Return the data given below exactly as it appears.

┄┄┄┄┄┄┄┄┄┄

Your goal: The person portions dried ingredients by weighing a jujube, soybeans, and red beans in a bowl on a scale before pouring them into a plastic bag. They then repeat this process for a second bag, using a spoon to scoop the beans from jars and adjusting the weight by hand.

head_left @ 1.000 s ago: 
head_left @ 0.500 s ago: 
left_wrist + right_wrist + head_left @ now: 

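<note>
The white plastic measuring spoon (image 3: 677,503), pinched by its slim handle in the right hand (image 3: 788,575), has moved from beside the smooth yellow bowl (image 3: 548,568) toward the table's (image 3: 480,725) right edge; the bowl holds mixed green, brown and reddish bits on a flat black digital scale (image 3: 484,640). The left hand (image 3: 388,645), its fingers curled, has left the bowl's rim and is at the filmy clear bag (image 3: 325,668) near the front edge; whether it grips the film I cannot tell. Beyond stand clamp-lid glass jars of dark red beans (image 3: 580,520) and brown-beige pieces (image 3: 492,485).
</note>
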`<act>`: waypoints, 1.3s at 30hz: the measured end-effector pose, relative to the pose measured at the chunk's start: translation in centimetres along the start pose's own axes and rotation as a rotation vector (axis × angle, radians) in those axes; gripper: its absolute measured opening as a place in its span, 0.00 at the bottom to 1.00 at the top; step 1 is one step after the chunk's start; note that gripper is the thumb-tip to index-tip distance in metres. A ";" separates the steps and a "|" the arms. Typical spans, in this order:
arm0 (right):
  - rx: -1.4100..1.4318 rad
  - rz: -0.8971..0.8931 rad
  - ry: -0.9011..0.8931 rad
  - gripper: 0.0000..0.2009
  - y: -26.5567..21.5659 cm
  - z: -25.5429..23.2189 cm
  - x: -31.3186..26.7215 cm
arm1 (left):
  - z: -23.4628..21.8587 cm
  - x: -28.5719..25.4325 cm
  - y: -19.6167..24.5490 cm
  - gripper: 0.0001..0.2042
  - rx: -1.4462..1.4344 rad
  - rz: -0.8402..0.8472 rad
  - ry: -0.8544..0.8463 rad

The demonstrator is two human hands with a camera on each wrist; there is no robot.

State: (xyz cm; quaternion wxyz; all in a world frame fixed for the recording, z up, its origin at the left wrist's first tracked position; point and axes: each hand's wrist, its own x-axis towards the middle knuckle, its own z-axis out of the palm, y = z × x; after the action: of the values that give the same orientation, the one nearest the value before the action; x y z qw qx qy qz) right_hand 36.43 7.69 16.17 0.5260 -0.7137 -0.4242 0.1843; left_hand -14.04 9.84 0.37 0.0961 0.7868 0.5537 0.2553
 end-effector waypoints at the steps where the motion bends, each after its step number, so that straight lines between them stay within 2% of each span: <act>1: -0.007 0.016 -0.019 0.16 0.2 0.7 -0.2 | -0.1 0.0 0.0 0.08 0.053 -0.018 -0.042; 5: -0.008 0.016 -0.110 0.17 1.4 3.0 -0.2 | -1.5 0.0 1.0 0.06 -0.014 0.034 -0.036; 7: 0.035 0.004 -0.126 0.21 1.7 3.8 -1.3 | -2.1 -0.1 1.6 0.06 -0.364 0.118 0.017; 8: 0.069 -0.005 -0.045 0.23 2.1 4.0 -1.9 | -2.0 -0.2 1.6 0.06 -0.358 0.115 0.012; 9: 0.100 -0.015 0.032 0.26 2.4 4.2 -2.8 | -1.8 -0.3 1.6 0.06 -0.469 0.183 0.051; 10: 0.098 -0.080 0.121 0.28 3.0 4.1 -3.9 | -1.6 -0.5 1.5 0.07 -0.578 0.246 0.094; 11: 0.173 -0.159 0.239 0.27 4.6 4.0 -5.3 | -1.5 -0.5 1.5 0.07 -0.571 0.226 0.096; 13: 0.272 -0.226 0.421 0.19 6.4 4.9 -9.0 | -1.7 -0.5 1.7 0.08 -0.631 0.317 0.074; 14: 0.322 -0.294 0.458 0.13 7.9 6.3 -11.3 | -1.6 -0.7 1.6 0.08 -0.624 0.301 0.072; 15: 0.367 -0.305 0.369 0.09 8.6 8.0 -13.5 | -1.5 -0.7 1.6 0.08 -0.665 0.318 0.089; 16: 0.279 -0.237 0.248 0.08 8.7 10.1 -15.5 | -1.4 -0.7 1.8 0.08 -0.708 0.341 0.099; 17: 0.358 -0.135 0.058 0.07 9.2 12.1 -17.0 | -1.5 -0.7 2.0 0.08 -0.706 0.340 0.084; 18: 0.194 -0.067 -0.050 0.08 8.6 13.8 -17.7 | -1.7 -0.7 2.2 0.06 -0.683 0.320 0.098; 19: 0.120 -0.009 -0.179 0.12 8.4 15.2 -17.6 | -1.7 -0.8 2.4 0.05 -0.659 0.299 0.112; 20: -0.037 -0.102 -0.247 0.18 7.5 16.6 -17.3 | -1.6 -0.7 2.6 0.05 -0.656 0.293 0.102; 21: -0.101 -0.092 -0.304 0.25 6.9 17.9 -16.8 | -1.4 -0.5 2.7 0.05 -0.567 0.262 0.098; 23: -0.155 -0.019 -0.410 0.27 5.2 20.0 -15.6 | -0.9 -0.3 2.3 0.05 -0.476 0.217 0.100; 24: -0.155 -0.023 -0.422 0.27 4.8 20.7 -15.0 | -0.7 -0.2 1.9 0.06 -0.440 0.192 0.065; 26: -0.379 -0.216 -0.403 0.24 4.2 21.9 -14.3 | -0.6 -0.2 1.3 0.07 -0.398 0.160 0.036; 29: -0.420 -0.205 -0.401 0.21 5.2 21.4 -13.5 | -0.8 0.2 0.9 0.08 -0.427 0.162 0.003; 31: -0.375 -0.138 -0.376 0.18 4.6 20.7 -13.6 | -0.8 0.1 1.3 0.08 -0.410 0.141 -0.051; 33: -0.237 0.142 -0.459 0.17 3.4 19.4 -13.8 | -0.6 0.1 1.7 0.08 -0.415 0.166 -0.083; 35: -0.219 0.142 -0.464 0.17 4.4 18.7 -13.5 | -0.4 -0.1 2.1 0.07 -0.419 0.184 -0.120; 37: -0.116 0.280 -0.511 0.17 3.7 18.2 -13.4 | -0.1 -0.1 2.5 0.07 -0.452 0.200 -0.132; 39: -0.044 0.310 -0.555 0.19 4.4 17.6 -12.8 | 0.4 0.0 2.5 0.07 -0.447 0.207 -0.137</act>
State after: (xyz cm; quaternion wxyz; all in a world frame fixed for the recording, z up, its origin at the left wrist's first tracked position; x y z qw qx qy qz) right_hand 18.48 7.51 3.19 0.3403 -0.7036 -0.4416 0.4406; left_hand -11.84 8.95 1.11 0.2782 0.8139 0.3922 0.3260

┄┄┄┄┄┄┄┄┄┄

**ANSWER BOX**
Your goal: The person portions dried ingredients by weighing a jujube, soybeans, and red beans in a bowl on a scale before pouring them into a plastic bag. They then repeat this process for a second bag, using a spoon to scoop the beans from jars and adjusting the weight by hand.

head_left @ 1.000 s ago: 
head_left @ 0.500 s ago: 
left_wrist + right_wrist + head_left @ now: 

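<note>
The white plastic measuring spoon (image 3: 677,503), pinched by its slim handle in the right hand (image 3: 788,575), has moved from beside the smooth yellow bowl (image 3: 548,568) toward the table's (image 3: 480,725) right edge; the bowl holds mixed green, brown and reddish bits on a flat black digital scale (image 3: 484,640). The left hand (image 3: 388,645), its fingers curled, has left the bowl's rim and is at the filmy clear bag (image 3: 325,668) near the front edge; whether it grips the film I cannot tell. Beyond stand clamp-lid glass jars of dark red beans (image 3: 580,520) and brown-beige pieces (image 3: 492,485).
</note>
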`<act>`: waypoints, 1.3s at 30hz: the measured end-effector pose, relative to the pose measured at the chunk's start: translation in centimetres along the start pose's own axes and rotation as a rotation vector (axis × angle, radians) in those axes; gripper: its absolute measured opening as a place in its span, 0.00 at the bottom to 1.00 at the top; step 1 is one step after the chunk's start; note that gripper is the thumb-tip to index-tip distance in metres. A ";" separates the steps and a "|" the arms. Typical spans, in this order:
arm0 (right):
  - rx: -1.4100..1.4318 rad
  - rz: -0.8971..0.8931 rad
  - ry: -0.9011..0.8931 rad
  - gripper: 0.0000..0.2009
  - y: -26.5567..21.5659 cm
  - z: -25.5429..23.2189 cm
  - x: -31.3186..26.7215 cm
arm1 (left):
  - z: -23.4628..21.8587 cm
  - x: -28.5719..25.4325 cm
  - y: -19.6167..24.5490 cm
  - gripper: 0.0001..0.2042
  - rx: -1.4462..1.4344 rad
  - rz: -0.8402..0.8472 rad
  - ry: -0.8544..0.8463 rad

The demonstrator is two human hands with a camera on each wrist; there is no robot.

State: (xyz cm; quaternion wxyz; all in a world frame fixed for the recording, z up, its origin at the left wrist's first tracked position; point and axes: each hand's wrist, its own x-axis towards the middle knuckle, its own z-axis out of the palm, y = z × x; after the action: of the values that give the same orientation, the one nearest the value before the action; x y z qw qx qy qz) right_hand 36.43 7.69 16.17 0.5260 -0.7137 -0.4242 0.1843; left_hand -14.04 9.84 0.37 0.0961 0.7868 0.5537 0.2553
 end-effector waypoints at the steps where the motion bends, each after its step number, so that straight lines between them stay within 2% of each span: <act>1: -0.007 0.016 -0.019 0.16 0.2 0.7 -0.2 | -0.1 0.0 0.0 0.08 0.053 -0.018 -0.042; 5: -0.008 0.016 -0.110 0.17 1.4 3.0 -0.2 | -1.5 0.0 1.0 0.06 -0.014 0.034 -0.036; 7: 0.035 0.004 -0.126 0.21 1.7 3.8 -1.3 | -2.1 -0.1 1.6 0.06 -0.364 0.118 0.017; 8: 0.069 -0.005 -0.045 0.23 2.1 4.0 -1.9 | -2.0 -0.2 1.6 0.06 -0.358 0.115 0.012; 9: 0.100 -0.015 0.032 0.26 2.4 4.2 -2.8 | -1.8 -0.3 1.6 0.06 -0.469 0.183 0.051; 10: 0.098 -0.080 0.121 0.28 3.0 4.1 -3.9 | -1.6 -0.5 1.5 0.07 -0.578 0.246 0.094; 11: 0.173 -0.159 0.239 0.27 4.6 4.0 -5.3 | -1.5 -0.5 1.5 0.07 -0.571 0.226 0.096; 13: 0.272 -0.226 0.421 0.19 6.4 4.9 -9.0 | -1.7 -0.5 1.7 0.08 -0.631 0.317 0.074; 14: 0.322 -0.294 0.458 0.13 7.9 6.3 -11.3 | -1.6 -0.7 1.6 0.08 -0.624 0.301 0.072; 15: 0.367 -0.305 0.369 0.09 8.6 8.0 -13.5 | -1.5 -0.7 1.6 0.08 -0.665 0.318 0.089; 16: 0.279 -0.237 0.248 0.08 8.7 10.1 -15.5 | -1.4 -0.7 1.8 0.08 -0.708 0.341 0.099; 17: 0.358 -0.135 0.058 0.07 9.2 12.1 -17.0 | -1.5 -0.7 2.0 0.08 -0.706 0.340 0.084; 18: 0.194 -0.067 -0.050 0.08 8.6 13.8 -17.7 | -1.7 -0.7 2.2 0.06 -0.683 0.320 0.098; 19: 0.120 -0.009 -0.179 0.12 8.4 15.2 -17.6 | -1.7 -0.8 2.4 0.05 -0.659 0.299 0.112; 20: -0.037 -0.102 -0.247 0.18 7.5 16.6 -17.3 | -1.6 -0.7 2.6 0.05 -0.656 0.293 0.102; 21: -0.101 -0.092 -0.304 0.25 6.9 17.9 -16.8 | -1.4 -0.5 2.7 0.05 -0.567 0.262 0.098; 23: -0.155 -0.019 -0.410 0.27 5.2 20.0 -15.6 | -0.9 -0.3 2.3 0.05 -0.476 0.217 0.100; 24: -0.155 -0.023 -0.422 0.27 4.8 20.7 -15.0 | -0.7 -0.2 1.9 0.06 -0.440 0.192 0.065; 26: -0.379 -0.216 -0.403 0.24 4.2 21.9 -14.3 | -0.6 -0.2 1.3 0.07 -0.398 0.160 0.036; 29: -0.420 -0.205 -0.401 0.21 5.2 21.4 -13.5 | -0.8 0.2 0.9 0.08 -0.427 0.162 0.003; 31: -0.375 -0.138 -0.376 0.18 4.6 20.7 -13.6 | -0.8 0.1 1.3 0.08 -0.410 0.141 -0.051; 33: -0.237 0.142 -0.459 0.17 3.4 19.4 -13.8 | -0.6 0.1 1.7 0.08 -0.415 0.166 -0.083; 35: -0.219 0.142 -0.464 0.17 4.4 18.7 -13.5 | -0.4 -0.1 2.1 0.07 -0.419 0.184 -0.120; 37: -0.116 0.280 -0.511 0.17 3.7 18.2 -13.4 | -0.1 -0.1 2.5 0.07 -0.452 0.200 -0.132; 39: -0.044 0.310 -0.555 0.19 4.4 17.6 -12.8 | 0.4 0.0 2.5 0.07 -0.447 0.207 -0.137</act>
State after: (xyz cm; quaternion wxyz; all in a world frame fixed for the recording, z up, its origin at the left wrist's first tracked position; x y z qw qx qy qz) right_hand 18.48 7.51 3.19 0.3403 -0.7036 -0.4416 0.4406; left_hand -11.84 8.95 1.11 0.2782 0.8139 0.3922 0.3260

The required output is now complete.